Please use this identifier to cite or link to this item: https://scholarbank.nus.edu.sg/handle/10635/16907
Title: Re-imagining the Forest: Eco-Tourism Developments in Ulu Geroh, Malaysia
Authors: TAN SWU YI
Keywords: Eco-tourism development, Semai, Orang Asli, Peninsular Malaysia, political ecology, nature conservation
Issue Date: 26-Jun-2009
Citation: TAN SWU YI (2009-06-26). Re-imagining the Forest: Eco-Tourism Developments in Ulu Geroh, Malaysia. ScholarBank@NUS Repository.
Abstract: Forests are repositories of great wealth and ecological importance, and as such have become critical sites of struggle between states intending to exert their supremacy, nature conservation organisations who are claiming to protect biodiversity, and indigenous peoples endeavouring to assert their customary rights to the land. The tropical forests have always been a vital part of the cultural ensemble and cosmology of the indigenous peoples of Peninsular Malaysia (otherwise known as Orang Asli). The Malaysian government ever since Independence in 1957 has viewed forests as sources of natural timber extraction, and as sites for potential clearing for development programmes. Increasingly, government management emphasis has begun to shift from timber production to developing " forest recreation areas " to stabilise the environment.
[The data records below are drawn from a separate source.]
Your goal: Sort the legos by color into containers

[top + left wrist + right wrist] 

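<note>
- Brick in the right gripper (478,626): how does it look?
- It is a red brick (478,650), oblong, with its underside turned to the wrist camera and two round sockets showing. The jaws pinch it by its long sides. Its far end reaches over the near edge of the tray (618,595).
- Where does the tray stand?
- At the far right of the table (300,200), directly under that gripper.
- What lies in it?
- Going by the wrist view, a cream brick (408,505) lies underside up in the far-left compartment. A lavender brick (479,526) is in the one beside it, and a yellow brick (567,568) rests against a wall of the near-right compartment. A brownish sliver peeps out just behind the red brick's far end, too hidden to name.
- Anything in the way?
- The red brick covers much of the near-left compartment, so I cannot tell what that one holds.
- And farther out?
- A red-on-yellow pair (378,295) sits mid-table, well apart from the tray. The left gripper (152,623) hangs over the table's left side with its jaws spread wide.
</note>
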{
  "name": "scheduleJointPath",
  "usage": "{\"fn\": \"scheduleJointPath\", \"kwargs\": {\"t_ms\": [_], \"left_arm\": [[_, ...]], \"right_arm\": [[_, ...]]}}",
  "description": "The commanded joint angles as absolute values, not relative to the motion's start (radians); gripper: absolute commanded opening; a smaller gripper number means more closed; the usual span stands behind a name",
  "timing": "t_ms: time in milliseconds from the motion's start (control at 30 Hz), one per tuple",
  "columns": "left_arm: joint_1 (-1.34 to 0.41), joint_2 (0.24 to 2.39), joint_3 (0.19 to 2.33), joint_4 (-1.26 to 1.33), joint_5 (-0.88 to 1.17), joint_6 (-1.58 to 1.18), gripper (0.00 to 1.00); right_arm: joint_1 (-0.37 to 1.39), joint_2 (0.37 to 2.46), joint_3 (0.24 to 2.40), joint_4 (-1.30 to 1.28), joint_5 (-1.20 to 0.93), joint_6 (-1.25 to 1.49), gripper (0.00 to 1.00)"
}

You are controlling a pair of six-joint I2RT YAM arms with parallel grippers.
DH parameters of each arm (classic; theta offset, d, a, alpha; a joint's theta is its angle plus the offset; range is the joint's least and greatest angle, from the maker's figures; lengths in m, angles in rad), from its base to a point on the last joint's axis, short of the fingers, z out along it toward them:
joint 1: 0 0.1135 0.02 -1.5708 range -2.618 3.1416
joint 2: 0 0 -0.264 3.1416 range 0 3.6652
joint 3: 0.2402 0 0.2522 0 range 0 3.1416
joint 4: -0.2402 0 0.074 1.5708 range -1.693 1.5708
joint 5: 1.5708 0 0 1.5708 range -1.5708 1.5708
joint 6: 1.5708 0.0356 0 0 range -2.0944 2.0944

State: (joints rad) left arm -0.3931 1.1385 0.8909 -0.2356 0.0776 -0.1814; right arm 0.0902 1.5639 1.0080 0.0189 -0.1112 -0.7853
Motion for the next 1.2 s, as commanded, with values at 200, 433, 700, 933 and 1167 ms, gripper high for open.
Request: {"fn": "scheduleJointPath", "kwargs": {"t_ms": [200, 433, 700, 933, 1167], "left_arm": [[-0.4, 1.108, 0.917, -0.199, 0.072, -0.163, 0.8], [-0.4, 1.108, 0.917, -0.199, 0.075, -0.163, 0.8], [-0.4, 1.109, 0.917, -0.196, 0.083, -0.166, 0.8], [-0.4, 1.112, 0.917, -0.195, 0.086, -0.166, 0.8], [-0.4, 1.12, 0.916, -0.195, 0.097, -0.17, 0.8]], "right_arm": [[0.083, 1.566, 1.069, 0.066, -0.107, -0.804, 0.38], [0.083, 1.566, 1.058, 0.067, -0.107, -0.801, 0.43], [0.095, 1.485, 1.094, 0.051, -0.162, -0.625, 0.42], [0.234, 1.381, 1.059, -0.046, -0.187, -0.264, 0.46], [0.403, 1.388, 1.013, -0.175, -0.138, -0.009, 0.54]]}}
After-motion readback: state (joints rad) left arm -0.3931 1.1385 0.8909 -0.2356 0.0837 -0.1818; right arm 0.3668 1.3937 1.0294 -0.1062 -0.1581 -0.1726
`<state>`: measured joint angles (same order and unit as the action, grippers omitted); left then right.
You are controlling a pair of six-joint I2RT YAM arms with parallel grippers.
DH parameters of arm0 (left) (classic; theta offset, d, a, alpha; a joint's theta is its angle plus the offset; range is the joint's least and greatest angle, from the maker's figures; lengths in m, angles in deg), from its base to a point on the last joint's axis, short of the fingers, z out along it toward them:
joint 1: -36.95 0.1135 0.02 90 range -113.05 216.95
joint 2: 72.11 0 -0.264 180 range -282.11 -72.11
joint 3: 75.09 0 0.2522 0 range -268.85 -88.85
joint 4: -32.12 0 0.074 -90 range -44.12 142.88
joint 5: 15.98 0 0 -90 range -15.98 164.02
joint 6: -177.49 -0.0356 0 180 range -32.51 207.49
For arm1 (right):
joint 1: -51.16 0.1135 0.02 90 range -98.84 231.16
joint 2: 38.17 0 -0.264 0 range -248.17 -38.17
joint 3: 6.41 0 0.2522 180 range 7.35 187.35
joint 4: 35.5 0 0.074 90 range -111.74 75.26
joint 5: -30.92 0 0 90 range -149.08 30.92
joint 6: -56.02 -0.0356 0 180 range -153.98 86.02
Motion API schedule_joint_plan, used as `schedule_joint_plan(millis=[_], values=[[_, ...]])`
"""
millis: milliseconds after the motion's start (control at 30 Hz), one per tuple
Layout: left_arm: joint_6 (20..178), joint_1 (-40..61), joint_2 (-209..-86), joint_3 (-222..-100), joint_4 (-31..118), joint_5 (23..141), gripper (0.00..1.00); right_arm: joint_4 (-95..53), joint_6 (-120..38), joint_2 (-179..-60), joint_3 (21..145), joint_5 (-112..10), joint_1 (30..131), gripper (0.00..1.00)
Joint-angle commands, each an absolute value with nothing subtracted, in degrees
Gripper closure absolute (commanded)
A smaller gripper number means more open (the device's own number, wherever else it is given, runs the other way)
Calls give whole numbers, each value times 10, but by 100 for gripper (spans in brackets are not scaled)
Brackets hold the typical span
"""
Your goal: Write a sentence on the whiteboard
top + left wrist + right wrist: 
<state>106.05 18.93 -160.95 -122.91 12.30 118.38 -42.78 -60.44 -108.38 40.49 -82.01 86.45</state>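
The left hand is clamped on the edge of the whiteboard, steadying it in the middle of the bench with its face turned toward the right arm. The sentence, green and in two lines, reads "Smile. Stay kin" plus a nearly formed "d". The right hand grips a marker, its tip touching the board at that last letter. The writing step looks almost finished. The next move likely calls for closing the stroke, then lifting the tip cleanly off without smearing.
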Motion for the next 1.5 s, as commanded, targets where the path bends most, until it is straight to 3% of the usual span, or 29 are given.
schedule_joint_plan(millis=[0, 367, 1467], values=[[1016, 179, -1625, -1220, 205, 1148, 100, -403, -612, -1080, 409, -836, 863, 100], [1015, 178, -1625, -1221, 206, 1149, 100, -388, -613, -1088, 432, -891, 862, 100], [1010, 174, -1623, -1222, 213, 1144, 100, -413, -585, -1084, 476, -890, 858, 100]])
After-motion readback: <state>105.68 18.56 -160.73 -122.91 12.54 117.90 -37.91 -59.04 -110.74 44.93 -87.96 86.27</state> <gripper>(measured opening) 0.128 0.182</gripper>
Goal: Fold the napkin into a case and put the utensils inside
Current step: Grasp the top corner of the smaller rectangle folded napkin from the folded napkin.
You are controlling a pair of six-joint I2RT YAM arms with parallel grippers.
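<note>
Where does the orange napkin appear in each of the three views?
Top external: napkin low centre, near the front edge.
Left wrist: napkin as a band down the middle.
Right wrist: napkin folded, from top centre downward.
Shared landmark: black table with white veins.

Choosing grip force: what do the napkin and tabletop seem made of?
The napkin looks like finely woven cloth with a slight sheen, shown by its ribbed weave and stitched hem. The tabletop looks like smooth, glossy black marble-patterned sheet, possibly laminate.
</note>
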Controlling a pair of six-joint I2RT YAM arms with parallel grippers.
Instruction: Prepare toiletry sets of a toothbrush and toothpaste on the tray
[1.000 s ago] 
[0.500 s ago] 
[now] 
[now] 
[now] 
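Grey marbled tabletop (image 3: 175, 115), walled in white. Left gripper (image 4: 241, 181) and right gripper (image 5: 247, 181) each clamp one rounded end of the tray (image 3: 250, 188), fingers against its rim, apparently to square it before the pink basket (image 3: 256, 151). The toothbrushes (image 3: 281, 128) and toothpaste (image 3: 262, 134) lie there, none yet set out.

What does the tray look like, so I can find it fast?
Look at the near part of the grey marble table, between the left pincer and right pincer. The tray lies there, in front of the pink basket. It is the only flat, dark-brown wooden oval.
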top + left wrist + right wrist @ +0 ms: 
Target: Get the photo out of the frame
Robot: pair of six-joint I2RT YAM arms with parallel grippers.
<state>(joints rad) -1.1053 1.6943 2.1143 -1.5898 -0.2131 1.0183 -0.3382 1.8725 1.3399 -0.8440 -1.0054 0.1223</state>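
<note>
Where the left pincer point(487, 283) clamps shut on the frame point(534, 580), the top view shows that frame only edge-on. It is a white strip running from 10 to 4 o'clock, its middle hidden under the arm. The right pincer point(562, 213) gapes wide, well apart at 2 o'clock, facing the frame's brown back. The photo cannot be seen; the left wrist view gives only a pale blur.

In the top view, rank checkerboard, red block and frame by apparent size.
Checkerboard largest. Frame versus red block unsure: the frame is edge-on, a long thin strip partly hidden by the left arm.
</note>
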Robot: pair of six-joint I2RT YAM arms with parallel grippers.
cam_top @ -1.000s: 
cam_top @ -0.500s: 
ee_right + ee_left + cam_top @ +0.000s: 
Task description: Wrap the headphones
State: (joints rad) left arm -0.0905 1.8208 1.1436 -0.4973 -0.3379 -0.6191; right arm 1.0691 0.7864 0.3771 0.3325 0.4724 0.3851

This thesis aims to examine the implications of eco-tourism development on a village in the state of Perak called Kampung Ulu Geroh, with the help of a non-governmental organisation, Malaysian Nature Society. My primary interest is not to identify the driving force of conservation and eco-tourism development per se, but to investigate what is happening in the spaces between them - the spaces of conflict/borderzones. In a process of "transculturation" , locals' ideas about nature and the environment changed in relation to tourism, and tourists believe they are learning about and connecting with local culture, but in a very ambiguous way.